(What you will do)
Check every line below for the word "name" and copy each one that has it.

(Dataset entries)
■ ■ ■ ■ ■
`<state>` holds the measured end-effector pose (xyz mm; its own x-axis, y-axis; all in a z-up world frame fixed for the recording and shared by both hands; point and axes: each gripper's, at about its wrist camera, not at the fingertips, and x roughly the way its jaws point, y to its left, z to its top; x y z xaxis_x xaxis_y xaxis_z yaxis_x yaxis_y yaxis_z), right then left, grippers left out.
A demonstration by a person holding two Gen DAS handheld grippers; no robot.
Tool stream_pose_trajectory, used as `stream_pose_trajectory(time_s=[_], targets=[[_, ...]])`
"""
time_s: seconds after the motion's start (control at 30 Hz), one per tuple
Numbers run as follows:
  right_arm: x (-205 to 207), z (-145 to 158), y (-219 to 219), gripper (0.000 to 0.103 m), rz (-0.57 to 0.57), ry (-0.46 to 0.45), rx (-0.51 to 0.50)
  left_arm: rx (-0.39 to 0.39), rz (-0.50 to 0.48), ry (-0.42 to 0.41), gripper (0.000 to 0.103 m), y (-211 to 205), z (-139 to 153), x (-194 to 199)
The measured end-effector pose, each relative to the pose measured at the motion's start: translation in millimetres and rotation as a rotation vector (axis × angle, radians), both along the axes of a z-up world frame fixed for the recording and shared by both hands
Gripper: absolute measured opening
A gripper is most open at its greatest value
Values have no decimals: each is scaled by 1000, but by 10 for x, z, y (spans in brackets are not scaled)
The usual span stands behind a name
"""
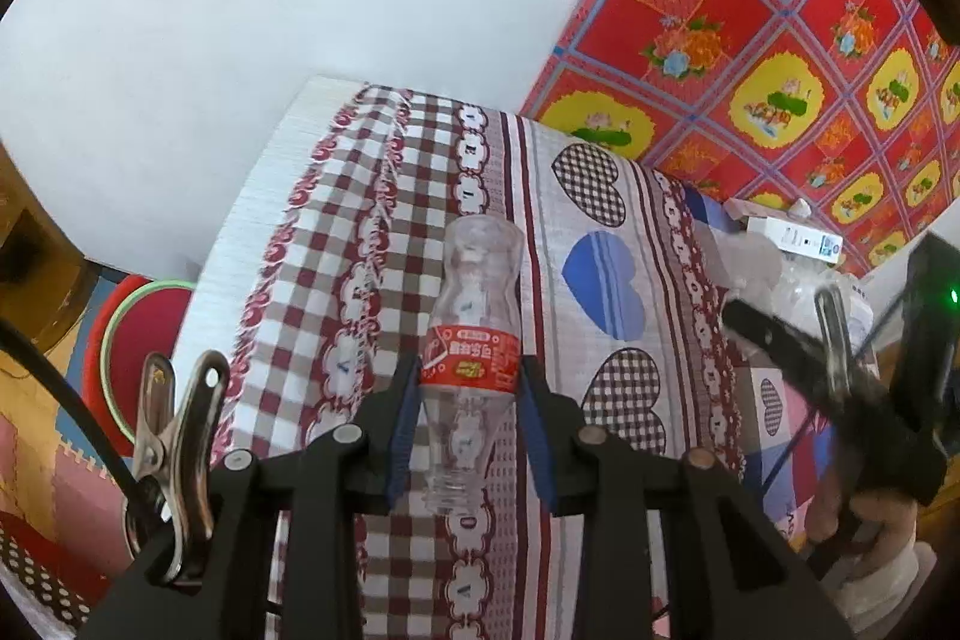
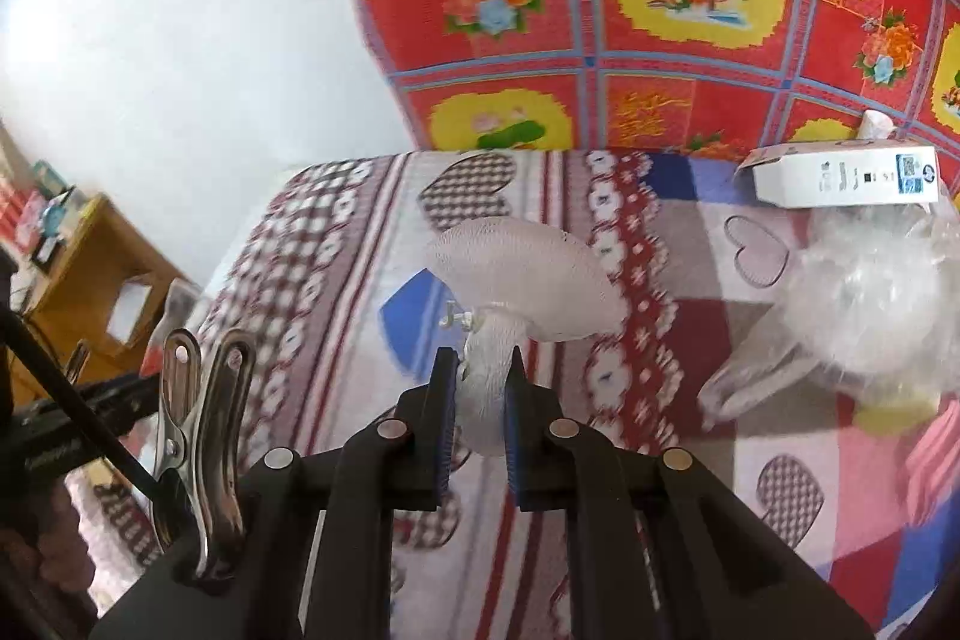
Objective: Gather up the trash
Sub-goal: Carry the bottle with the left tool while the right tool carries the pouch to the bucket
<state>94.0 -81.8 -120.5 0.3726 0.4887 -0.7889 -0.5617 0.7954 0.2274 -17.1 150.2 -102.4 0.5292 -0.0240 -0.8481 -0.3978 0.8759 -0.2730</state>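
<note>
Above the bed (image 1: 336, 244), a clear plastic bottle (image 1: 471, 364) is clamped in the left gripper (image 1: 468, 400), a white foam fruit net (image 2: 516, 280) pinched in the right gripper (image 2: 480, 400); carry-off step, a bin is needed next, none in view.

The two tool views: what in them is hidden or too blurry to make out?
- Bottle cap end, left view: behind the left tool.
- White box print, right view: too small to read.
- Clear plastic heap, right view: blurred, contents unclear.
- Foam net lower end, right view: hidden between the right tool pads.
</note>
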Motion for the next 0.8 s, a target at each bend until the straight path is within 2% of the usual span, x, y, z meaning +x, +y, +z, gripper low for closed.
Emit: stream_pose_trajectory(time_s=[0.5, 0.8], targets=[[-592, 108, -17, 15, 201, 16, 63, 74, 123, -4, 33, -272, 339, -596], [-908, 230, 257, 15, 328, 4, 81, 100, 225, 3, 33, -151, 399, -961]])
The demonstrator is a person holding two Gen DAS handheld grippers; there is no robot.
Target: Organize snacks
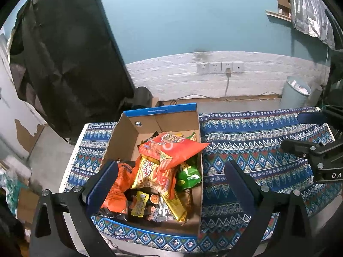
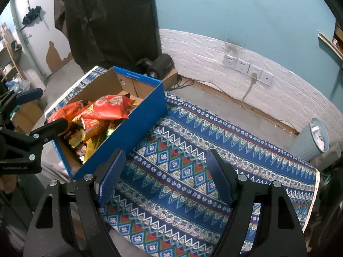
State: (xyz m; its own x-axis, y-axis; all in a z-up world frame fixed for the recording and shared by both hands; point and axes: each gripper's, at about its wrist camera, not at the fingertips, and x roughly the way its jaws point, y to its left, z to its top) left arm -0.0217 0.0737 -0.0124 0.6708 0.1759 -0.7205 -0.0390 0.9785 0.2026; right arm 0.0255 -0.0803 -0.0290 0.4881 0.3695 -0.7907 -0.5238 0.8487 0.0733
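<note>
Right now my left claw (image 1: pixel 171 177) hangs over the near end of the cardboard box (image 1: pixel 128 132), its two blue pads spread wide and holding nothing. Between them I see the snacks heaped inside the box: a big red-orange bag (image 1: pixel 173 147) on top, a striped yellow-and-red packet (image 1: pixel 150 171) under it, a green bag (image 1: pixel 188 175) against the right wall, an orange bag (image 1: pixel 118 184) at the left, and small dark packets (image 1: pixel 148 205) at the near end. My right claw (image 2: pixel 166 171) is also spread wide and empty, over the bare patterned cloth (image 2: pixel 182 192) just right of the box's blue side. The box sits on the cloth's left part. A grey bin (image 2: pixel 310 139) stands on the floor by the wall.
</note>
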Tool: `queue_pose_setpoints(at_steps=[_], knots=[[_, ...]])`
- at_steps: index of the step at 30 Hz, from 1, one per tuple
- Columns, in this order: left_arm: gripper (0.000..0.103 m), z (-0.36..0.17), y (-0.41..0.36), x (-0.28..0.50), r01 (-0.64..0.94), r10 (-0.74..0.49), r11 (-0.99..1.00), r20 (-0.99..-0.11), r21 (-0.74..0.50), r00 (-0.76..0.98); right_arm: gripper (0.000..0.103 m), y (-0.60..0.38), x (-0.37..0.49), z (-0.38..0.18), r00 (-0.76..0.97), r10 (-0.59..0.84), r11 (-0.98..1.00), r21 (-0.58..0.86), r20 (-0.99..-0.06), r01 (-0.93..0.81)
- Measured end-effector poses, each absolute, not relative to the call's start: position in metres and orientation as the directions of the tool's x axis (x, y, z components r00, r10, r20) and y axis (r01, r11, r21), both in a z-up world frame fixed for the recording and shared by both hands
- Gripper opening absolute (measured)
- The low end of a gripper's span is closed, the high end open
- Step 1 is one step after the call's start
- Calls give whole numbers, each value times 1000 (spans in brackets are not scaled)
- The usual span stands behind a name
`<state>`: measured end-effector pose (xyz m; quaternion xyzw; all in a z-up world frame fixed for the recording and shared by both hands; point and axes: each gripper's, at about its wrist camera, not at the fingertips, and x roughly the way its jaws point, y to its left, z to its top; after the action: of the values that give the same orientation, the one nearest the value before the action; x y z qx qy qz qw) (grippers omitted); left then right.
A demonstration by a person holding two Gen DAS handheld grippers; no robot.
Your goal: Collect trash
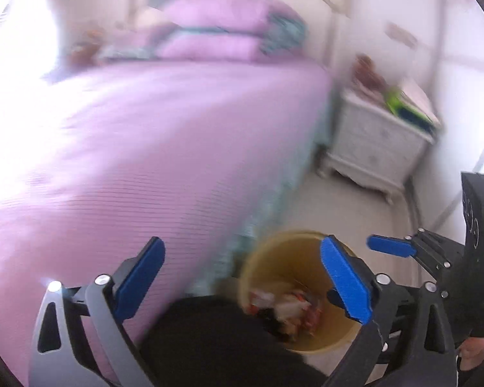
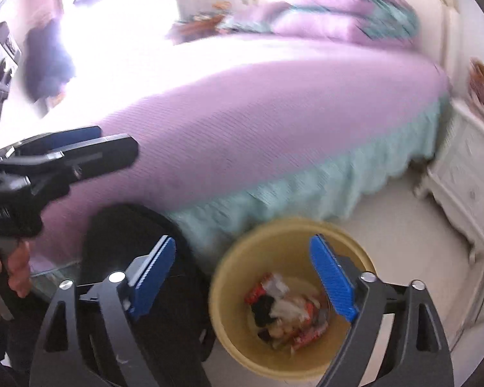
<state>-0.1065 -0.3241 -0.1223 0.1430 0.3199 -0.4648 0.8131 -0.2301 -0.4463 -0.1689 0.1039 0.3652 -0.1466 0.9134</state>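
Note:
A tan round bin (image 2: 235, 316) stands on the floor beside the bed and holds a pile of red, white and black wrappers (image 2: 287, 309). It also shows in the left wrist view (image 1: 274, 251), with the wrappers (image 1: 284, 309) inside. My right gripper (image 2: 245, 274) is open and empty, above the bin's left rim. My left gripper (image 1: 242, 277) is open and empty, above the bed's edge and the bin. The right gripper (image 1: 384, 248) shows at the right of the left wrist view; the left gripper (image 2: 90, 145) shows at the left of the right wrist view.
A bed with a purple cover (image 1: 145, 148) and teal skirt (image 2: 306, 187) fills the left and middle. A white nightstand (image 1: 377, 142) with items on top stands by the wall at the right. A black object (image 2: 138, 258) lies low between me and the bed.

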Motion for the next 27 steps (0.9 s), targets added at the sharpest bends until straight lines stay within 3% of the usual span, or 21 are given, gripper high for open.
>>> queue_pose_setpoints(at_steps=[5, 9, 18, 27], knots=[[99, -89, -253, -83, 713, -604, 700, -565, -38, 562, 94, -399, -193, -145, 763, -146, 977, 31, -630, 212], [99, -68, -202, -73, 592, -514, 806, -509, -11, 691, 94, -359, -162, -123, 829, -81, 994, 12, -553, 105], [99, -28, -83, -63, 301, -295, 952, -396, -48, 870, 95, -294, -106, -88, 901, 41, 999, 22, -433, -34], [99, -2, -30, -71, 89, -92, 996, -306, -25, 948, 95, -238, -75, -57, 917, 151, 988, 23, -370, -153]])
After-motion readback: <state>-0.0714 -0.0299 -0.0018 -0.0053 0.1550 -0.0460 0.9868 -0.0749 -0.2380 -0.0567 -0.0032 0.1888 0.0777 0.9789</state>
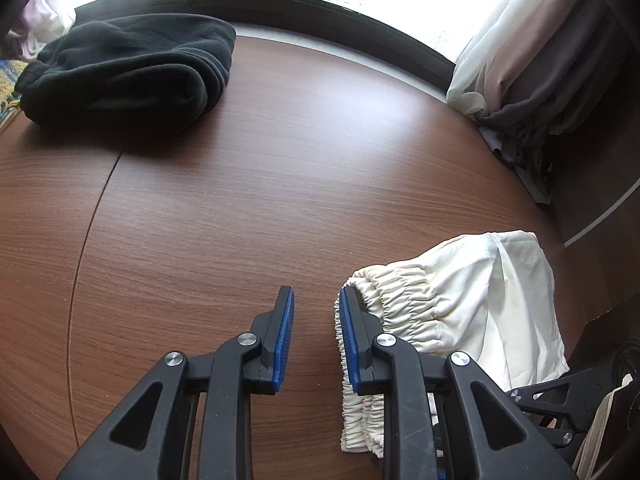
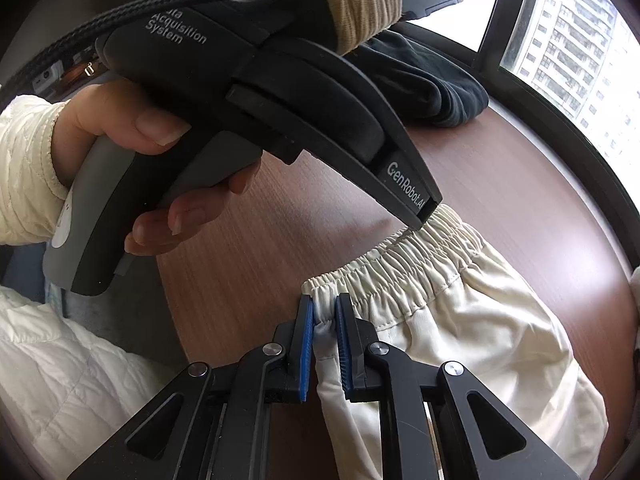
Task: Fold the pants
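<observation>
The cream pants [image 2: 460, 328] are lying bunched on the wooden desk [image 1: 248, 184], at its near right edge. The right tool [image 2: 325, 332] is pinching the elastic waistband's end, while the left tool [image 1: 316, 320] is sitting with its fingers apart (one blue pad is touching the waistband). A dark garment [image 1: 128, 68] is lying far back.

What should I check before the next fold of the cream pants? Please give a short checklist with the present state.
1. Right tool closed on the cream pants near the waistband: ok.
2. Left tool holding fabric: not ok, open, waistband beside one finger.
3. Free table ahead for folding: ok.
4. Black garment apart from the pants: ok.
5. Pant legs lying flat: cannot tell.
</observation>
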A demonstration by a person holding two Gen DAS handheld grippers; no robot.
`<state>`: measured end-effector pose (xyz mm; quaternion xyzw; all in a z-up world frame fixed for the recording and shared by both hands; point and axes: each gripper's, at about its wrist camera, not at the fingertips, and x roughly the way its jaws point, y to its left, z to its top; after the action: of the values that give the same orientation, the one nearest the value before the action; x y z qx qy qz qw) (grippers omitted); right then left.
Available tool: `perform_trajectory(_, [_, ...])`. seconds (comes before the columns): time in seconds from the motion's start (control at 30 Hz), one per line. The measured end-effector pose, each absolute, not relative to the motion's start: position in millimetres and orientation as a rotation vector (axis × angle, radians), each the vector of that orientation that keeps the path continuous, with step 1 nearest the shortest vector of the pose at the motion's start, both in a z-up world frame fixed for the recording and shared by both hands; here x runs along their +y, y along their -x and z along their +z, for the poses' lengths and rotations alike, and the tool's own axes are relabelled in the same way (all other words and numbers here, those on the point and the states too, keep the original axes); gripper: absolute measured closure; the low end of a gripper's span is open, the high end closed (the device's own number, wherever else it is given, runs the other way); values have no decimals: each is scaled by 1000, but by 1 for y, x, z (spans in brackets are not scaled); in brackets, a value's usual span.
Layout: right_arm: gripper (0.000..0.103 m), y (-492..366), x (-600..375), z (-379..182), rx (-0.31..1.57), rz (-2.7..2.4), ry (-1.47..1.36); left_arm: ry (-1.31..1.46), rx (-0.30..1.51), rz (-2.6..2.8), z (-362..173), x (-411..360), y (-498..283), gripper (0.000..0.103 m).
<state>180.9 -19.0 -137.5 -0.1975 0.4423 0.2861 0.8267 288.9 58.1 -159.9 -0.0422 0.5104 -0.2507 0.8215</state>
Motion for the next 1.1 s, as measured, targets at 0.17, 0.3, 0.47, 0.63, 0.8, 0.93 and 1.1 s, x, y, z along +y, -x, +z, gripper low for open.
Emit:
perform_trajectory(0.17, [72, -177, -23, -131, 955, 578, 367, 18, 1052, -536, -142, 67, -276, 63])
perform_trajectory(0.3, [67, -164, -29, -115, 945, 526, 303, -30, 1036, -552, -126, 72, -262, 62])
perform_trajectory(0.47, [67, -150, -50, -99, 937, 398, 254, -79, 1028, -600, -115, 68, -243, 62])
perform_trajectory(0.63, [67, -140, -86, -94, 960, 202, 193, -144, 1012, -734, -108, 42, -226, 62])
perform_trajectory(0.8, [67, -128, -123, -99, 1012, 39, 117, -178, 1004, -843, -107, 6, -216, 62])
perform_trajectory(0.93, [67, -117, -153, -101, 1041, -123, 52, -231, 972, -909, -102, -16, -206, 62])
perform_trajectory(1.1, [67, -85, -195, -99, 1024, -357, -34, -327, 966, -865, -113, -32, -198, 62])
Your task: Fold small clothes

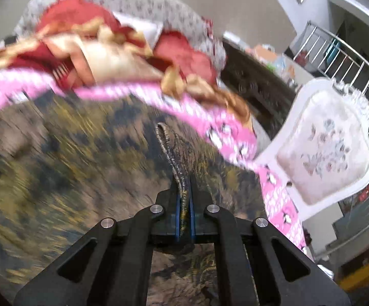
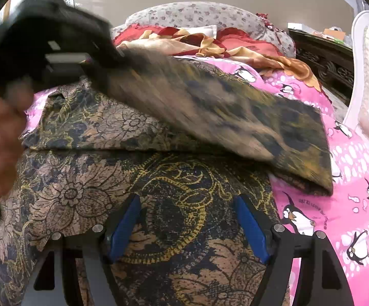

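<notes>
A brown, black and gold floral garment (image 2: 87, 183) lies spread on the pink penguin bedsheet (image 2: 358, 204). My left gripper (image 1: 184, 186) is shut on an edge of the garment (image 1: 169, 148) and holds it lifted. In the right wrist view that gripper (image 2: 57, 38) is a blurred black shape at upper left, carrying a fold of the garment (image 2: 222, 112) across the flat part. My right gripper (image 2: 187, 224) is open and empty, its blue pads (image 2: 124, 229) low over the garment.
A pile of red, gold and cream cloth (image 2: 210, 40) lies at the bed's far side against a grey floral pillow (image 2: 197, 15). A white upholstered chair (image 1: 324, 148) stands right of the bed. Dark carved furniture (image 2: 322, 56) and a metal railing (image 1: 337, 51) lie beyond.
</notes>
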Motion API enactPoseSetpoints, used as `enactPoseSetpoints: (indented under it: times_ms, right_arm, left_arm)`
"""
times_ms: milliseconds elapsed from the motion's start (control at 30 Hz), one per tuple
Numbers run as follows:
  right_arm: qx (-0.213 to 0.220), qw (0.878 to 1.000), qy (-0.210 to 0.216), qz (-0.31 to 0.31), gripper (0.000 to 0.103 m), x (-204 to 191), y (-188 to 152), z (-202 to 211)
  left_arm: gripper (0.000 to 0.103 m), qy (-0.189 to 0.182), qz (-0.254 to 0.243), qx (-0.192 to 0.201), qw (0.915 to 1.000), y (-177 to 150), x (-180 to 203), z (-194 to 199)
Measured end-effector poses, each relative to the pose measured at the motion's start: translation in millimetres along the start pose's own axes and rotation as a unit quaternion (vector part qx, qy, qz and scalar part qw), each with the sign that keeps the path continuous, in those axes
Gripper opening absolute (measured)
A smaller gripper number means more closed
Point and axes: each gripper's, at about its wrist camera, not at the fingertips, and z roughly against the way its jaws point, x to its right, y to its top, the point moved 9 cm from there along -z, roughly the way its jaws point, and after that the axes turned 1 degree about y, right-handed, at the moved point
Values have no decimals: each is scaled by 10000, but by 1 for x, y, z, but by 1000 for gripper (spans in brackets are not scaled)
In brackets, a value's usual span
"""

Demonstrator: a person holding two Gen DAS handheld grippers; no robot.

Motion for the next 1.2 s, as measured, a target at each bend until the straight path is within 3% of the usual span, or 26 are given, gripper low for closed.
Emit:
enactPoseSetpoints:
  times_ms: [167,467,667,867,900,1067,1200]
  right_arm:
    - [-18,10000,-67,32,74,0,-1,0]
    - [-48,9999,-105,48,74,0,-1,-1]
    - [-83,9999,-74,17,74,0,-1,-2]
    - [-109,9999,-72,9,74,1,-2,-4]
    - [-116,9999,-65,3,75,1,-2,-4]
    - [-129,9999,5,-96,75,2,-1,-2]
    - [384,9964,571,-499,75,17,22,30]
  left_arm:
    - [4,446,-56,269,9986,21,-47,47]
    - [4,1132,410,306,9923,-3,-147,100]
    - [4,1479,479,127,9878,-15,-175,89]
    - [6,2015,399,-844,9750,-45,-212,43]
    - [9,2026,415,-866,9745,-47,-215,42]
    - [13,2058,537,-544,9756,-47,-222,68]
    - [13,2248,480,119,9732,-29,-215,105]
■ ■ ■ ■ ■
(Answer to this exercise)
The usual span stands behind a name
- The usual span stands behind a name

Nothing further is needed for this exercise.